— Available data —
━━━━━━━━━━

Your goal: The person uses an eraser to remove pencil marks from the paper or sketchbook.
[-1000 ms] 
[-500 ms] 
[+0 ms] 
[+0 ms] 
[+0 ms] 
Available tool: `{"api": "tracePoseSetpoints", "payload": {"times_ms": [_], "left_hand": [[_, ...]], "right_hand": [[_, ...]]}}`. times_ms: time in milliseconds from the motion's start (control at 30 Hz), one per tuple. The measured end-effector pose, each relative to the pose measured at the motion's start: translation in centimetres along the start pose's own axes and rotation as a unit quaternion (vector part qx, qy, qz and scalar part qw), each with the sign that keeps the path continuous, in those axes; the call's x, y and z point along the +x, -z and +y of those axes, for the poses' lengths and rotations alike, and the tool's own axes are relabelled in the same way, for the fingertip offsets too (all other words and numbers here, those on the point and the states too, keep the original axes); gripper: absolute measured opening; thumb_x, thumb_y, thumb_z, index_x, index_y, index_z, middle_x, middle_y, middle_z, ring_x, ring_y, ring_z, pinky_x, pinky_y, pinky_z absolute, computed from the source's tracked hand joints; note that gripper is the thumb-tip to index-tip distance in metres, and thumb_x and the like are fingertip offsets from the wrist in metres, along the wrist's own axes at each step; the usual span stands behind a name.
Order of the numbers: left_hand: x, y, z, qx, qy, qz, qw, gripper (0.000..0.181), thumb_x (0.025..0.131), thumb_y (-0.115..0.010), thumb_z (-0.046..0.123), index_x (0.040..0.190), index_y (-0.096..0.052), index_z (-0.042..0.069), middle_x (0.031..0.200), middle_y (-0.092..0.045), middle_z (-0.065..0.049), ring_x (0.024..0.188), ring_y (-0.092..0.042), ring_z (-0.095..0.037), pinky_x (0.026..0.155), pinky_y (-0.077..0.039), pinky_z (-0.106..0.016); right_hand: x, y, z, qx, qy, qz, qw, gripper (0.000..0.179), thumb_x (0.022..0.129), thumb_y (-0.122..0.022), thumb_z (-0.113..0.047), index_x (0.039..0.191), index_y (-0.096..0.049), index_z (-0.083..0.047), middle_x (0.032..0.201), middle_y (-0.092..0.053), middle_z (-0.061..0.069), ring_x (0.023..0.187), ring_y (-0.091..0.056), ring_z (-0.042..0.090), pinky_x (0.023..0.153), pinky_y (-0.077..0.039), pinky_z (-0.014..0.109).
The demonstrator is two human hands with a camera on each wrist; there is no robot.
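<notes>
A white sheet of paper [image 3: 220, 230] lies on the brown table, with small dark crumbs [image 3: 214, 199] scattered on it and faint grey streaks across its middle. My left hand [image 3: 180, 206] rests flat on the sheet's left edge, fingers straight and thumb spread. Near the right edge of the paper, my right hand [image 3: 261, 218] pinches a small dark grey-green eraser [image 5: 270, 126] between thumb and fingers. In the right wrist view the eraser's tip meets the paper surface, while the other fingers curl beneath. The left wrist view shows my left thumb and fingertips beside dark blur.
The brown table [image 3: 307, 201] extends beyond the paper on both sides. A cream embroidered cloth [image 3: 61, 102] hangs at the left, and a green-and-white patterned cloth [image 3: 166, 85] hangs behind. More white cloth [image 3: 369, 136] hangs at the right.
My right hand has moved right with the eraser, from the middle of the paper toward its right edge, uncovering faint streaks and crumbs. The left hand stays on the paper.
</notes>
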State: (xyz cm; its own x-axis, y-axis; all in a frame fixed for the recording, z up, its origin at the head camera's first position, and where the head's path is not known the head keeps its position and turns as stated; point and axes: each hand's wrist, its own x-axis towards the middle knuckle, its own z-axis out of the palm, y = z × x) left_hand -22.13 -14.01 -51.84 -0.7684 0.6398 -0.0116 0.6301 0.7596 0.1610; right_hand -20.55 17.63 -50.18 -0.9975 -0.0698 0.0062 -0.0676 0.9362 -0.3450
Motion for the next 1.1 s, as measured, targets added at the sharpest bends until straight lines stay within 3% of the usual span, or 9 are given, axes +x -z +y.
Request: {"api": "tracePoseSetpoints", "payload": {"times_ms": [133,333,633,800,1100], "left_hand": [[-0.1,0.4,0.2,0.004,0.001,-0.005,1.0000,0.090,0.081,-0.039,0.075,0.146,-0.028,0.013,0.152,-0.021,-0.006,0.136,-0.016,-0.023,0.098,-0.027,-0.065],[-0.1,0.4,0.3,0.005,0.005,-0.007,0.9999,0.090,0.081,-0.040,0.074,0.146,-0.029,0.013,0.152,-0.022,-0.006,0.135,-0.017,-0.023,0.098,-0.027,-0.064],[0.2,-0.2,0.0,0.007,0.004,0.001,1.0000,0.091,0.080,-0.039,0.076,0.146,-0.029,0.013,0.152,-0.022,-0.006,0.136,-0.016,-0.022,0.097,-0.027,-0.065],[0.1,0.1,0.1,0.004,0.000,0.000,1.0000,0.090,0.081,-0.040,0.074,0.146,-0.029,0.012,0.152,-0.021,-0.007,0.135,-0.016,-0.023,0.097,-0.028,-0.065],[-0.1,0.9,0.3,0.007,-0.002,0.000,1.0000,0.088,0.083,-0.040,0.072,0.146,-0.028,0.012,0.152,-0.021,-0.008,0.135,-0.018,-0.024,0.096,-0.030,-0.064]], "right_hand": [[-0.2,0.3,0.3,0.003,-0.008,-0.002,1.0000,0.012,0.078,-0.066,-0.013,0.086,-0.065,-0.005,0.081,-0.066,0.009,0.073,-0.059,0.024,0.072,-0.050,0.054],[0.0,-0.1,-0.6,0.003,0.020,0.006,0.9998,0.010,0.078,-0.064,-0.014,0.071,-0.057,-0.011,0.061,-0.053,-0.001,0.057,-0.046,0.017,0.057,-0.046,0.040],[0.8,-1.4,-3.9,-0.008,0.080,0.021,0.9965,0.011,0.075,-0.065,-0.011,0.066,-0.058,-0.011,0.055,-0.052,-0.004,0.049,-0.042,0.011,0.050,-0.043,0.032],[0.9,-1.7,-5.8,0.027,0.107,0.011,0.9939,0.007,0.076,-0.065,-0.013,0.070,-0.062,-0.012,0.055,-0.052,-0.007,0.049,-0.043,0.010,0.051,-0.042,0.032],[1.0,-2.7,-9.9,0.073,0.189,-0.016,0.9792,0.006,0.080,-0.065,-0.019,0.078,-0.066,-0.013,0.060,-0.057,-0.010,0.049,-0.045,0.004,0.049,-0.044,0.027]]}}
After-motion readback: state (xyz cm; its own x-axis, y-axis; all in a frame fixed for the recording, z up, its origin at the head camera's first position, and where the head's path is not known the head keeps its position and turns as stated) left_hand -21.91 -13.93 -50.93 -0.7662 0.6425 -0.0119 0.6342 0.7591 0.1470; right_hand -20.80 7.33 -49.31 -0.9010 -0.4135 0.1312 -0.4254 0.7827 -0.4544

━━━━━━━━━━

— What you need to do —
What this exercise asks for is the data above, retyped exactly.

— Solution to the exercise —
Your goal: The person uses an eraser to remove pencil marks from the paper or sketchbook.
[-1000 ms] 
[-500 ms] 
[+0 ms] 
[+0 ms] 
[+0 ms] 
Available tool: `{"api": "tracePoseSetpoints", "payload": {"times_ms": [_], "left_hand": [[_, ...]], "right_hand": [[_, ...]]}}`. times_ms: time in milliseconds from the motion's start (control at 30 Hz), one per tuple. The measured end-effector pose, each relative to the pose measured at the motion's start: translation in centimetres along the start pose's own axes and rotation as a unit quaternion (vector part qx, qy, qz and scalar part qw), each with the sign that keeps the path continuous, in those axes; the call's x, y and z point along the +x, -z and +y of those axes, for the poses' lengths and rotations alike, and the tool's own axes are relabelled in the same way, for the fingertip offsets too (all other words and numbers here, those on the point and the states too, keep the original axes); gripper: absolute measured opening; thumb_x, thumb_y, thumb_z, index_x, index_y, index_z, middle_x, middle_y, middle_z, ring_x, ring_y, ring_z, pinky_x, pinky_y, pinky_z absolute, computed from the source's tracked hand joints; note that gripper is the thumb-tip to index-tip distance in metres, and thumb_x and the like are fingertip offsets from the wrist in metres, along the wrist's own axes at each step; the usual span stands behind a name.
Order of the numbers: left_hand: x, y, z, qx, qy, qz, qw, gripper (0.000..0.181), thumb_x (0.025..0.131), thumb_y (-0.115..0.010), thumb_z (-0.046..0.123), index_x (0.040..0.190), index_y (-0.096..0.052), index_z (-0.042..0.069), middle_x (0.031..0.200), middle_y (-0.092..0.045), middle_z (-0.065..0.049), ring_x (0.024..0.188), ring_y (-0.092..0.042), ring_z (-0.095..0.037), pinky_x (0.026..0.155), pinky_y (-0.077..0.039), pinky_z (-0.106..0.016); right_hand: x, y, z, qx, qy, qz, qw, gripper (0.000..0.179), thumb_x (0.022..0.129), thumb_y (-0.122..0.022), thumb_z (-0.113..0.047), index_x (0.039..0.191), index_y (-0.096..0.049), index_z (-0.083..0.047), middle_x (0.032..0.201), middle_y (-0.092..0.053), middle_z (-0.061..0.069), ring_x (0.023..0.187), ring_y (-0.091..0.056), ring_z (-0.042..0.090), pinky_x (0.023..0.153), pinky_y (-0.077..0.039), pinky_z (-0.014..0.109).
The demonstrator is two human hands with a camera on each wrist; there is no robot.
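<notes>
A white sheet of paper [image 3: 220, 230] lies on the brown table, with small dark crumbs [image 3: 214, 199] scattered on it and faint grey streaks across its middle. My left hand [image 3: 180, 206] rests flat on the sheet's left edge, fingers straight and thumb spread. Near the right edge of the paper, my right hand [image 3: 261, 218] pinches a small dark grey-green eraser [image 5: 270, 126] between thumb and fingers. In the right wrist view the eraser's tip meets the paper surface, while the other fingers curl beneath. The left wrist view shows my left thumb and fingertips beside dark blur.
The brown table [image 3: 307, 201] extends beyond the paper on both sides. A cream embroidered cloth [image 3: 61, 102] hangs at the left, and a green-and-white patterned cloth [image 3: 166, 85] hangs behind. More white cloth [image 3: 369, 136] hangs at the right.
My right hand has moved right with the eraser, from the middle of the paper toward its right edge, uncovering faint streaks and crumbs. The left hand stays on the paper.
</notes>
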State: (xyz cm; its own x-axis, y-axis; all in a frame fixed for the recording, z up, its origin at the head camera's first position, and where the head's path is not known the head keeps its position and turns as stated; point and axes: each hand's wrist, its own x-axis towards the middle knuckle, its own z-axis out of the palm, y = z × x) left_hand -22.13 -14.01 -51.84 -0.7684 0.6398 -0.0116 0.6301 0.7596 0.1610; right_hand -20.55 17.63 -50.18 -0.9975 -0.0698 0.0062 -0.0676 0.9362 -0.3450
Motion for the next 1.1 s, as measured, targets added at the sharpest bends until straight lines stay within 3% of the usual span, or 9 are given, axes +x -z +y.
Request: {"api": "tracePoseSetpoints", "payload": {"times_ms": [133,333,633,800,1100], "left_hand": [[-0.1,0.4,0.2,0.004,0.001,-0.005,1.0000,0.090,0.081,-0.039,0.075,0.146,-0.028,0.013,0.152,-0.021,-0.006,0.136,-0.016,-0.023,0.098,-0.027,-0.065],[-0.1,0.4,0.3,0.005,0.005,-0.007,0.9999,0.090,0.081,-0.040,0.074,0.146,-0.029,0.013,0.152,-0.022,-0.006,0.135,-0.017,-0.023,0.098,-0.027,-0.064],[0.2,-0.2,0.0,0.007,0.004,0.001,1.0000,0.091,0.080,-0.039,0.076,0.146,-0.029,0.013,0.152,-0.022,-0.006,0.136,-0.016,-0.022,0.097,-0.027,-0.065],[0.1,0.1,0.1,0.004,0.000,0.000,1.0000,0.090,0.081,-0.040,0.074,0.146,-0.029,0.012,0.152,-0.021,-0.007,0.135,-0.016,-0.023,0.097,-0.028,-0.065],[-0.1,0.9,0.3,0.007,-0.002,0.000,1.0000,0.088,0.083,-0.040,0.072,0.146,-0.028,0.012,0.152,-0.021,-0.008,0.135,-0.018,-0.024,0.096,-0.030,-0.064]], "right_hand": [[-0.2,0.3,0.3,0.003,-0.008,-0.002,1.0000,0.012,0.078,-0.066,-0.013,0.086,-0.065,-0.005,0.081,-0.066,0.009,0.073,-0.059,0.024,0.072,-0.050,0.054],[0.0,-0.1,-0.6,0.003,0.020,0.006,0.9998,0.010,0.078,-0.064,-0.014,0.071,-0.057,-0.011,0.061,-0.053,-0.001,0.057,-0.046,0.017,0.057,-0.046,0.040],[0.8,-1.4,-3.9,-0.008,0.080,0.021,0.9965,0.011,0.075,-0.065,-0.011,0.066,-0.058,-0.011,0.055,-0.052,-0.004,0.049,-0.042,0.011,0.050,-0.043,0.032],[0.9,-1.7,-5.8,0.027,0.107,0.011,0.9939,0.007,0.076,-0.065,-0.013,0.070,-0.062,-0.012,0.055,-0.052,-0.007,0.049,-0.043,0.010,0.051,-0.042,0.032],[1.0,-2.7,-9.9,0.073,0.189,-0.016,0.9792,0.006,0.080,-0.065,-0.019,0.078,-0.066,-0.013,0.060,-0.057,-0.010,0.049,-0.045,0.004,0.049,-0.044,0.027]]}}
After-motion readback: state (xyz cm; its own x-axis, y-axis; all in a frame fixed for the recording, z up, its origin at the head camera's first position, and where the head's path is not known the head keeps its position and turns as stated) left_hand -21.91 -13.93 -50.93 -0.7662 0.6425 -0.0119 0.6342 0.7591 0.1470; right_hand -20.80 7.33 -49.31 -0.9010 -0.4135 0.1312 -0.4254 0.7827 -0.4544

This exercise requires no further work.